Ahmad Warson, dalam kamus al-Munawwirnya tidak membedakan antara khilaf dan
ikhtilaf yang memiliki arti perbedan pendapat atau perselisihan faham.[4]
Demikian juga Thaha Jabir Fayyadl, dalam “Adab al-Ikhtilaf fil Islam”,
menganggap sama antara khilaf dan ikhtilaf yang mempunyai makna perbedaan ucapan.
pendapat, keadaan maupun sikap.[5]
Dengan demikian secara isti’mal, mayoritas fuqaha tidak membedakan
antara term khilaf dan ikhtilaf .
Keduanya merupakan dua kata yang berbeda secara lafdzi, tetapi sama secara
makna. Dalam kaidah bahasa arab, sinonimitas linguistik seperti ini dianggap
wajar.
Namun demikian,
sebagian ulama ada yang membedakan keduanya. Dalam “Fath al-Qadir”, “Ad-Durr
al-Mukhtar” dan “Hasyiyah Ibn ‘Abidin” disebutkan bahwa terdapat
perbedaan antara khilaf dan ikhtilaf. Ketika perbedaan pendapat
tersebut tidak didasarkan pada dalil yang jelas, maka perbedaan semacam ini
disebut sebagai khilaf. Sebaliknya, jika perbedaan pendapat tersebut
masing-masing didasarkan atas dalil, maka disebut sebagai ikhtilaf. Imam
at-Tahawuni termasuk salah satu ulama yang juga membedakan kedua term tersebut.

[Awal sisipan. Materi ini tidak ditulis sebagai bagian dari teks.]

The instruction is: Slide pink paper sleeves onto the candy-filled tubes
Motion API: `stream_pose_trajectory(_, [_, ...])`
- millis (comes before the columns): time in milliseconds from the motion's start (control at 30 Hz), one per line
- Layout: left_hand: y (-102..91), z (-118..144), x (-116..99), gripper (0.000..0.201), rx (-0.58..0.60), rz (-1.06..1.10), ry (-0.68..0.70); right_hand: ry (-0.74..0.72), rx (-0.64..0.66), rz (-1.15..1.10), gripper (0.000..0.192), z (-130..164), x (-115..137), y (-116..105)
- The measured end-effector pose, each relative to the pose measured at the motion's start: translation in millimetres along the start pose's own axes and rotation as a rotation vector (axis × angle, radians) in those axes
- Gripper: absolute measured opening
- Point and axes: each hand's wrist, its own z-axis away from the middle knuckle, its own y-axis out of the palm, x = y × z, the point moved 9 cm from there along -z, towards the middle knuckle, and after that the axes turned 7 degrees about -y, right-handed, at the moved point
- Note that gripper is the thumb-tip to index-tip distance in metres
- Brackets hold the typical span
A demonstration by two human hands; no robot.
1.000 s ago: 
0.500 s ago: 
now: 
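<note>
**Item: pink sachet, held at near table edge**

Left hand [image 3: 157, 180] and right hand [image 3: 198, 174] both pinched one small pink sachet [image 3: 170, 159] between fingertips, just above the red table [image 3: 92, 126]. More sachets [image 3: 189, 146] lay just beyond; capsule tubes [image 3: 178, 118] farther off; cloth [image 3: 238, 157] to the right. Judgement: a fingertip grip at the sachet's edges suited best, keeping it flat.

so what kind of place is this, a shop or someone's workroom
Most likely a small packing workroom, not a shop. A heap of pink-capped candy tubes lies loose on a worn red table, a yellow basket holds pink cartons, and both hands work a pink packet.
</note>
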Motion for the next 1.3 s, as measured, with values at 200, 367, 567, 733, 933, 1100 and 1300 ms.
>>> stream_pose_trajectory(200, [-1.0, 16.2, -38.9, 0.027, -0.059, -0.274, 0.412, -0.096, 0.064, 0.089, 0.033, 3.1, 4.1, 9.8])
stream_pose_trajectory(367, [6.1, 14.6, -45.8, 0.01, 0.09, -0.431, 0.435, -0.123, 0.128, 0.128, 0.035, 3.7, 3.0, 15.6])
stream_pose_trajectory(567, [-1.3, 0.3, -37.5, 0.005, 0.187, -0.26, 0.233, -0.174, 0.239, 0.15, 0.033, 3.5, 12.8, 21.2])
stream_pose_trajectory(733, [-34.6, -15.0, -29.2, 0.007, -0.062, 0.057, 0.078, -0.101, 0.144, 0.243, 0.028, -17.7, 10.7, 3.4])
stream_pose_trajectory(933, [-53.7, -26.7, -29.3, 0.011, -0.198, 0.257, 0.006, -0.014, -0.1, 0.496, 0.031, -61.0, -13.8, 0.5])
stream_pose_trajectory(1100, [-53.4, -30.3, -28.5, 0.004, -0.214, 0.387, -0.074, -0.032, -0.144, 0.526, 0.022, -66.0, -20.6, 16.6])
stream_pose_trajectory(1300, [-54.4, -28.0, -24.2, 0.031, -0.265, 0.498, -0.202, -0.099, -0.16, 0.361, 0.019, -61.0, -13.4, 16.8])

Ia menegaskan bahwa khilaf terjadi jika terdapat pendapat yang marjuh
(lemah) berhadapan dengan pendapat yang rajih (kuat), namun bila dalam perbedaan pendapat itu tidak
ditemukan pendapat yang kuat maupun lemah, maka yang demikian ini disebut sebagai
ikhtilaf. Ringkasnya, menurut at-Tahawuni, bila terdapat salah satu
pendapat yang bertentangan dengan nash sharih ataupun ijma’, maka dianggap
sebagai khilaf, jika tidak maka disebut ikhtilaf.[6]
2.
Klasifikasi Ikhtilaf
Dalam “Fiqh
al-Khilaf baina al-Muslimin”, Syaikh Yasir Husain, menyatakan bahwa
ikhtilaf terbagi menjadi dua, yaitu ikhtilaf tanawwu’ (variatif) dan ikhtilaf
tadladud (kontradiktif).
Pertama,
ikhtilaf tanawwu’ adalah perbedaan yang sebenarnya, antara pendapat yang
satu dengan yang lain tidak bertentangan. Pendapat-pendapat tersebut semuanya
dianggap pendapat yang benar. Artinya, dalam ikhtilaf jenis ini terdapat banyak
pendapat yang benar namun berbeda dari segi bentuk saja. Perbedaan pendapat
jenis ini seperti yang terjadi pada perbedaan qira’at dalam al-Qur’an, bacaan
tasyahud, kalimat dzikir dan sebagainya. Dalam surat al-Fatihah, ada yang
membaca “Maaliki yaumi ad-din” dan ada juga yang membaca “maliki
yaumi ad-din”. Keduanya dianggap sama-sama benar dan boleh diamalkan.
Demikian juga yang terjadi pada kasus tasyahud. Terdapat beberapa jenis bacaan
tasyahud, di antaranya adalah tasyahud versi Ibnu Mas’ud, Ibnu Abbas dan Umar
ibn Khattab. Semuanya dianggap bacaan shahih yang boleh diamalkan.[7]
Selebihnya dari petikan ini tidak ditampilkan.